Law professor Justin Brooks weighed in on the folly of Prop 66 in the San Diego Union Tribune. Calling it a “risky experiment,” Brooks implored readers to vote no on Prop 66.
Brooks recounts the heartbreaking saga of Bill Richards, who was sentenced to death, and served 23 years, for a crime he did not commit. It took repeated efforts and dogged determination, but eventually Richards was exonerated. But “death row exonerations can take decades to achieve,” with “seven of the 10 most recent death row exonerations across the United States occurr[ing] 25 years or more after the innocent person was sentenced to death.”
If Bill Richards had been sentenced to death and Proposition 66 had been the law, he may have been executed as opposed to walking out of prison a free man.

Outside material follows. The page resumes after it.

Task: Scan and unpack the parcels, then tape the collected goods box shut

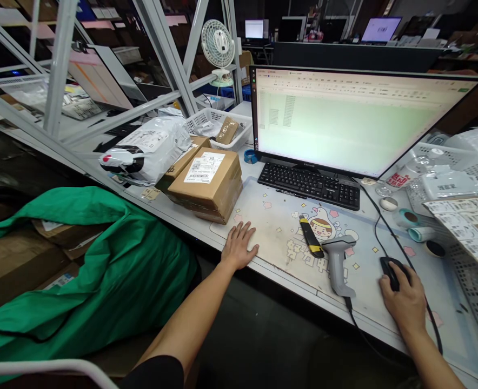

Prop 66 makes things worse. The “opportunity to prove innocence in California may not be available to defendants sentenced to death in the future if Proposition 66 passes this November.” This is because under Prop 66, “arbitrary timelines will be established and there may not be time within those timelines to prove innocence.” Prop 66 “would also require inexperienced attorneys to represent individuals facing the death penalty, even though ineffective assistance of counsel is one of the leading causes of wrongful convictions.”
Taxpayers Pick Up the Tab for Risky Experiment
Beyond the cost to innocents, Prop 66 will cost taxpayers by “vastly increas[ing] criminal justice costs in California.” At the very least, “[n]onpartisan legislative analysis estimates that it will cost taxpayers tens of millions of dollar,” but it will cost even more than that in “unknown” costs. And the costs will not be evenly distributed, those counties “where most death penalty cases originate, would bear the brunt of Proposition 66’s risky experiment with justice.” Furthermore, to process the Prop 66 appeals “would grind our already-overburdened local courts to a halt.” Where presently death penalty appeals are heard by the California Supreme Court, Prop 66 would force local courts to hear these complex and costly appeals, diverting money and time from the rest of the justice system.
Don’t risk innocent lives or waste taxpayer funds: vote no on prop 66.